◆ Data shown:
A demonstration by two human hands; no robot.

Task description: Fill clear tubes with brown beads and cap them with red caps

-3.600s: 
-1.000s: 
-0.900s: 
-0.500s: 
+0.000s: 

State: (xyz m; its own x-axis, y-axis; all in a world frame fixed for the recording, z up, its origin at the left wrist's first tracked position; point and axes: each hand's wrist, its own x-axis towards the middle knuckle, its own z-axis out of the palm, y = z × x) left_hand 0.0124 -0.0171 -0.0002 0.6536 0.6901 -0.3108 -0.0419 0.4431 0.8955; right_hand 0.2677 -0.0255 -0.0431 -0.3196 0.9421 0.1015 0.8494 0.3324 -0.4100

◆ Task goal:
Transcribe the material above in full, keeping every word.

◆ Answer section:
A demonstration by two human hands; no robot.

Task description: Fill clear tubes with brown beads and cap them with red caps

-3.600s: 
-1.000s: 
-0.900s: 
-0.500s: 
+0.000s: 

State: (xyz m; its own x-axis, y-axis; all in a world frame fixed for the recording, z up, its origin at the left wrist's first tracked position; point and axes: each hand's wrist, its own x-axis towards the middle knuckle, its own z-axis out of the palm, y = z × x) left_hand 0.0124 -0.0171 -0.0002 0.6536 0.6901 -0.3108 -0.0419 0.4431 0.8955; right_hand 0.2677 -0.0255 -0.0431 -0.3196 0.9421 0.1015 0.8494 0.3324 -0.4100

With that, the answer is finished.